* **Task instructions**
Output everything in the listing exactly, with no line missing.

▬▬▬

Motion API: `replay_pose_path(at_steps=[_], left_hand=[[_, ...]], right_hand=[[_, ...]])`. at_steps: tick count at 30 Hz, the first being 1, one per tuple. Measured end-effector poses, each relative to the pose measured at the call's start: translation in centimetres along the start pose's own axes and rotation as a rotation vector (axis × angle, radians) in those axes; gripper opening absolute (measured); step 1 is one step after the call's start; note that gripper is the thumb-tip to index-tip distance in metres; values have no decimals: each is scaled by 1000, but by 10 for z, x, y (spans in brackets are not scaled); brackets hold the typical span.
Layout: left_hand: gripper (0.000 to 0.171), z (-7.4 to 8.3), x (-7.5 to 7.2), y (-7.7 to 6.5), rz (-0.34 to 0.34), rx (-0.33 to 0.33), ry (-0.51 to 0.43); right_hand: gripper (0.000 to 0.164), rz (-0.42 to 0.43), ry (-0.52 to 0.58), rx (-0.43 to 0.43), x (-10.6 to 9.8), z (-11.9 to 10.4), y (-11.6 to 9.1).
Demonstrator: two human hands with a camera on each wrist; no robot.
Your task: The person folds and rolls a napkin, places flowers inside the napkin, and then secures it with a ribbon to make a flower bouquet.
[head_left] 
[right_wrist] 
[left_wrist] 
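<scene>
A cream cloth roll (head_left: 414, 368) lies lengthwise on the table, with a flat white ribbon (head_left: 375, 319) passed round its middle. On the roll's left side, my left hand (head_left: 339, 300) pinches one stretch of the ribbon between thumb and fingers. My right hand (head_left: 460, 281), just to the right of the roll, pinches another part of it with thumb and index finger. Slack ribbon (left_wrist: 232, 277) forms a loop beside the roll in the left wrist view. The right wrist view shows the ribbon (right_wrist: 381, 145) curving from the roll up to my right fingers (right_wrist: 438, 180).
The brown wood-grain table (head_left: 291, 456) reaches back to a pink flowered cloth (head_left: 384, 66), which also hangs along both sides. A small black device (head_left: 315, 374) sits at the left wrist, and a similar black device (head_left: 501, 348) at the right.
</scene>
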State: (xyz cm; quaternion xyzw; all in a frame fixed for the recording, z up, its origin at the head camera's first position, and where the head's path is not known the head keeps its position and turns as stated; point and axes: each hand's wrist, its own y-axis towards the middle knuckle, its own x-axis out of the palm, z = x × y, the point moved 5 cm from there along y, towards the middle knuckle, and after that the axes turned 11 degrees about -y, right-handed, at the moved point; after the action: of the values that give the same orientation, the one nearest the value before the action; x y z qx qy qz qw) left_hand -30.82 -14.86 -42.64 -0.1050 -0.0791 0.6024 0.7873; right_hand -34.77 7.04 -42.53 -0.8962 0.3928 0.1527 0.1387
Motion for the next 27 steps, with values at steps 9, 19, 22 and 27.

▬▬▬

* **Answer section**
Motion API: `replay_pose_path(at_steps=[_], left_hand=[[_, ...]], right_hand=[[_, ...]])`. at_steps: tick count at 30 Hz, the first being 1, one per tuple. Measured end-effector poses, each relative to the pose measured at the call's start: translation in centimetres along the start pose's own axes and rotation as a rotation vector (axis × angle, radians) in those axes; gripper opening absolute (measured); step 1 is one step after the call's start; note that gripper is the thumb-tip to index-tip distance in metres; values have no decimals: each is scaled by 1000, but by 10 for z, x, y (spans in brackets are not scaled); brackets hold the typical span.
Layout: left_hand: gripper (0.000 to 0.171), z (-7.4 to 8.3), x (-7.5 to 7.2), y (-7.7 to 6.5), rz (-0.34 to 0.34), rx (-0.33 to 0.33), ry (-0.51 to 0.43); right_hand: gripper (0.000 to 0.164), rz (-0.42 to 0.43), ry (-0.52 to 0.58), rx (-0.43 to 0.43), x (-10.6 to 9.8), z (-11.9 to 10.4), y (-11.6 to 9.1).
Demonstrator: two human hands with a camera on each wrist; no robot.
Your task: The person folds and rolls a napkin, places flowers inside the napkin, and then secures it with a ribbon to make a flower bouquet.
[head_left] 
[right_wrist] 
[left_wrist] 
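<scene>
A cream cloth roll (head_left: 414, 368) lies lengthwise on the table, with a flat white ribbon (head_left: 375, 319) passed round its middle. On the roll's left side, my left hand (head_left: 339, 300) pinches one stretch of the ribbon between thumb and fingers. My right hand (head_left: 460, 281), just to the right of the roll, pinches another part of it with thumb and index finger. Slack ribbon (left_wrist: 232, 277) forms a loop beside the roll in the left wrist view. The right wrist view shows the ribbon (right_wrist: 381, 145) curving from the roll up to my right fingers (right_wrist: 438, 180).
The brown wood-grain table (head_left: 291, 456) reaches back to a pink flowered cloth (head_left: 384, 66), which also hangs along both sides. A small black device (head_left: 315, 374) sits at the left wrist, and a similar black device (head_left: 501, 348) at the right.
</scene>
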State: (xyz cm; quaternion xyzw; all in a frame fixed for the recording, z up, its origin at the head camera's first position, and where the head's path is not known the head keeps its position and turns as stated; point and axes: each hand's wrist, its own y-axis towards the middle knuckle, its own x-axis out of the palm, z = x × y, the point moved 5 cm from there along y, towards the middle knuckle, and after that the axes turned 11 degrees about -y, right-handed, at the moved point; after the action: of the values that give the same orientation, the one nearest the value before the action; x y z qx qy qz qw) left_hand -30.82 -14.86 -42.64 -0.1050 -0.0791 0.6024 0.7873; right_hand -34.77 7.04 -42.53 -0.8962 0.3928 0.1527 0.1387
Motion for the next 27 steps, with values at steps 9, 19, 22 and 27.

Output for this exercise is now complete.